The Journal's report noted that as many as 11 fund sponsors agreed to reduce the fees in their fund complexes as parts of settlements with New York State Attorney General Eliot Spitzer. It did not specify how many funds were covered by those settlements.

The paper also failed to note how many funds are covered by Lipper's universe and what proportion of all funds reduced their fees. It did add that the number of funds cutting fees outpaced those raising fees by a six-to-one margin.

Another explanation for the fee cuts, according to the paper, is more pressure for cuts from boards.

"Boards are becoming more active than in the old days," it quoted Jeremy Biggs, vice chairman of money manager Fiduciary Trust Co. International and chairman of the board of the Davis Funds, as saying.

The Davis Funds were one of the groups that reduced fees in 2004.

The paper also noted that the relative lack of growth in the fund industry and falling stock prices since 2000 might be causing some fund complexes to compete on price rather than performance.
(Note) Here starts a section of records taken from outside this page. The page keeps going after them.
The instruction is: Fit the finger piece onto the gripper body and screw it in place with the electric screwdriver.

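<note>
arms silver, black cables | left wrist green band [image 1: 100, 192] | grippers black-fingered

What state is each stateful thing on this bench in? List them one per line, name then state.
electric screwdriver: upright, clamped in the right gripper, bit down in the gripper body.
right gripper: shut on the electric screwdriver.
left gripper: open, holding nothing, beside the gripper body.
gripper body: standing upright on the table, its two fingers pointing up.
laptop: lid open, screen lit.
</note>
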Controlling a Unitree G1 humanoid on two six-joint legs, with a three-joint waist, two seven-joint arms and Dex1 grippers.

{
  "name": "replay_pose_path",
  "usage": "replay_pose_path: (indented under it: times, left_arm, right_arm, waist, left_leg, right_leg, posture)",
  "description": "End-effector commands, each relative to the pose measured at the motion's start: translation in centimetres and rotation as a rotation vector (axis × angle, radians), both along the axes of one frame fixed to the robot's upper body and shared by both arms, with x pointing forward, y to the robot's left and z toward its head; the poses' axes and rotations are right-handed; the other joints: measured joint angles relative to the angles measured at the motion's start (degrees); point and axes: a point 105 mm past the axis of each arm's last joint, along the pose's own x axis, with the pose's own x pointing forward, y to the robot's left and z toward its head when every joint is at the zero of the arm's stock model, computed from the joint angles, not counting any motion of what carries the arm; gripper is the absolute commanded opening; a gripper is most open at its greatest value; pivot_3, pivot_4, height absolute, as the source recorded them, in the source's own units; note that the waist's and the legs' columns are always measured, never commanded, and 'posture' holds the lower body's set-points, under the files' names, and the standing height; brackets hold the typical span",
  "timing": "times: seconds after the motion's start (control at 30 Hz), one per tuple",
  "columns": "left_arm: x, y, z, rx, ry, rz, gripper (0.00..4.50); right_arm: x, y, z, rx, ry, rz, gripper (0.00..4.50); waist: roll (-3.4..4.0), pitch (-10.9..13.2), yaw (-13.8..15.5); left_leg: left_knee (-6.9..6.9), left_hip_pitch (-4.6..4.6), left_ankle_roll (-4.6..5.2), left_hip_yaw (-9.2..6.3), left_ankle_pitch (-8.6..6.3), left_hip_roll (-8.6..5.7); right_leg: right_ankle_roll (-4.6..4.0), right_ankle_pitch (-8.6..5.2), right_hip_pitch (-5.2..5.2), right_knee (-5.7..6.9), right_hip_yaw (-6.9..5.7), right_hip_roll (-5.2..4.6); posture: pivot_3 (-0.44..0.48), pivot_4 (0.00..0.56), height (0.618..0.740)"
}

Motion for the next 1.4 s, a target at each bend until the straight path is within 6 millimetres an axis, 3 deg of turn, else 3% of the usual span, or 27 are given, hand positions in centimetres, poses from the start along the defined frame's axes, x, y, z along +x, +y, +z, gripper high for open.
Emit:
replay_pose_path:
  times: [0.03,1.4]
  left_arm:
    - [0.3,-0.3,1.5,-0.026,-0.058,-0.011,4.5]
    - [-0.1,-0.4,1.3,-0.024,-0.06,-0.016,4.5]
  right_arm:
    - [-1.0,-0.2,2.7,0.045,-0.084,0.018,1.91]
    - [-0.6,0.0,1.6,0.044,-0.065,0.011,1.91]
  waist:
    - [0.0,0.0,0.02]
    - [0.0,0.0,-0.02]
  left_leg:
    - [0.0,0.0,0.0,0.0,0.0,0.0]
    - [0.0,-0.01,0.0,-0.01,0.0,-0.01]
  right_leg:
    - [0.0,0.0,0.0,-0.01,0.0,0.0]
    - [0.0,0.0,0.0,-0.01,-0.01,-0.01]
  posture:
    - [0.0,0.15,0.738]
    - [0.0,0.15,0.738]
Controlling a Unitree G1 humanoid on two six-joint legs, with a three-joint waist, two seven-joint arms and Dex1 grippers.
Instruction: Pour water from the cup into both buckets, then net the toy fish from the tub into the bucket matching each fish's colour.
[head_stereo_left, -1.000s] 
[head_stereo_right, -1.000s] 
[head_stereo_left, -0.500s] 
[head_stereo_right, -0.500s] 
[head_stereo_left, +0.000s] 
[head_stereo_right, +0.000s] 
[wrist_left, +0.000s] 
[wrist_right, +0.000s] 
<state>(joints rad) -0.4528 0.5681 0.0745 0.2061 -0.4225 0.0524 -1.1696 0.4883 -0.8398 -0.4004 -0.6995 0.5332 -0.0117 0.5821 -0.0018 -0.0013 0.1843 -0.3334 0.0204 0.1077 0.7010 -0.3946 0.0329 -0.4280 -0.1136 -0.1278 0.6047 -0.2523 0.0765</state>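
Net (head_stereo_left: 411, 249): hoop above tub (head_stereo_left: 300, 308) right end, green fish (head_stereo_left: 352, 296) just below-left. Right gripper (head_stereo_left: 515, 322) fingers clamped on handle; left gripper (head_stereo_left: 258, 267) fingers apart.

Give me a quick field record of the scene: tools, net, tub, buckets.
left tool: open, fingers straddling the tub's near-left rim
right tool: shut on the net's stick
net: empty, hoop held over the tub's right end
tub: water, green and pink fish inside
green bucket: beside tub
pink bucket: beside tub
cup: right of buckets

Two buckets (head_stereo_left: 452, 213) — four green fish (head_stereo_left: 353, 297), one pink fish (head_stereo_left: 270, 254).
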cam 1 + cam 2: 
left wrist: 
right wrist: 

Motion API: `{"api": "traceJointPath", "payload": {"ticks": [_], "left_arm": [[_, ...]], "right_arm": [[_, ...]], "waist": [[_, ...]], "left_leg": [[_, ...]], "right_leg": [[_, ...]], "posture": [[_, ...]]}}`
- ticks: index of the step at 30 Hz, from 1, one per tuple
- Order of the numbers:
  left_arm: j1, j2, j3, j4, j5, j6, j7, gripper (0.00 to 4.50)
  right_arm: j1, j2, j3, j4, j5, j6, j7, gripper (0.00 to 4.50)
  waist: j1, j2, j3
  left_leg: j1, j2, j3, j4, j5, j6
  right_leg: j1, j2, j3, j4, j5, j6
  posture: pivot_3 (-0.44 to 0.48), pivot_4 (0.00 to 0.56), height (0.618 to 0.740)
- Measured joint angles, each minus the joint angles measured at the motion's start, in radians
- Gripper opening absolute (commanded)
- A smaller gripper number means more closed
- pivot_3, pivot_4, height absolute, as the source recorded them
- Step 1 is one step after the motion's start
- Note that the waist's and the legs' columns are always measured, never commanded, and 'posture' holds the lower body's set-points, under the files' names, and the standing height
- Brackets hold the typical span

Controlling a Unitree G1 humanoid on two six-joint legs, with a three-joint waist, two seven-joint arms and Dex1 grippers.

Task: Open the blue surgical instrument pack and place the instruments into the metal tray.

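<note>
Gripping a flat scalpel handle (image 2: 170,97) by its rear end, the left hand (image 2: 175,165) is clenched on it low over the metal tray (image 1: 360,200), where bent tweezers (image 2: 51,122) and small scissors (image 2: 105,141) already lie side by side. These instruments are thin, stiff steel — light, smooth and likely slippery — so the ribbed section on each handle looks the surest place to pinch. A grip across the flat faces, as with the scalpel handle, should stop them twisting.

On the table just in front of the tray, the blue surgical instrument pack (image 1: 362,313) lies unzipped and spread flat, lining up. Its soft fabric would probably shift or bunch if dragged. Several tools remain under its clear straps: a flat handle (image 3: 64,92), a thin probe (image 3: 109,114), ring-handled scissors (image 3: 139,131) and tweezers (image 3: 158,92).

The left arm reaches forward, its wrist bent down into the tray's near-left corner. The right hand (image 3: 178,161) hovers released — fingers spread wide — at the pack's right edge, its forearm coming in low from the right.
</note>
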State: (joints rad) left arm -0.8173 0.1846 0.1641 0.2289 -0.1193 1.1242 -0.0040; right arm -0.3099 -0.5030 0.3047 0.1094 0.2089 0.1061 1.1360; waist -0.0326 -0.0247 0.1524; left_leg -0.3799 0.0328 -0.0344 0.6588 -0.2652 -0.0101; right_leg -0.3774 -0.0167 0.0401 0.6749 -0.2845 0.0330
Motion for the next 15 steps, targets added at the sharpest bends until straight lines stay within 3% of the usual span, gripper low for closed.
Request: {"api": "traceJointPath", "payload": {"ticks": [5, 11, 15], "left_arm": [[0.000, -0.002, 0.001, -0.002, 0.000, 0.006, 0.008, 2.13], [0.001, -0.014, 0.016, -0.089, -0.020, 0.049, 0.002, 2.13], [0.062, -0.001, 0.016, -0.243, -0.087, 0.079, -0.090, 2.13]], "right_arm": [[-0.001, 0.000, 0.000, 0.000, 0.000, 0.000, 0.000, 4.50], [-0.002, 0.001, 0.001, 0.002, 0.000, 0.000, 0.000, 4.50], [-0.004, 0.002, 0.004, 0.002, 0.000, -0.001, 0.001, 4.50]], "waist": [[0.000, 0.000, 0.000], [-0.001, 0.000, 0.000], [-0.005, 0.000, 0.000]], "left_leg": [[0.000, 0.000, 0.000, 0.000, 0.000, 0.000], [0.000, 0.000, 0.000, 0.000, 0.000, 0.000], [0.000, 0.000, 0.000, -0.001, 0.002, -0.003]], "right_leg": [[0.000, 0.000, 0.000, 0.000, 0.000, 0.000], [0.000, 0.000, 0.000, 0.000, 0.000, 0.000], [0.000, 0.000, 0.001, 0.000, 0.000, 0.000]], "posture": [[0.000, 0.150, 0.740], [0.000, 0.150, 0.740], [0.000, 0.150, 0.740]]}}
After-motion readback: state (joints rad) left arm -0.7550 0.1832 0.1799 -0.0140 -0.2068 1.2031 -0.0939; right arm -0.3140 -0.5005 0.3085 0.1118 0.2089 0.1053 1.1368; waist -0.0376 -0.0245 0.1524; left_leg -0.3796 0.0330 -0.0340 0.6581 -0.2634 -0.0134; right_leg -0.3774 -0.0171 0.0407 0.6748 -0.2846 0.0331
The paper uses a quote from Vanguard Chairman John Brennan and Capital Research & Management's Paul Haaga to support that theory.

"We think the client is smart and getting smarter all the time," said Brennan. "In the end, what the investor is interested in is performance. And in my view, there has been an elevation in peoples' awareness of the linkage between fees and performance."

"If your fund is going up 50% or 90%, the fees are lost in the rounding. But in a market that is up single digits, they've become a bigger portion of returns," said Haaga.

The remainder of the WSJ's coverage explores the components of fund fees and ways in which firms are seeking to rein them in.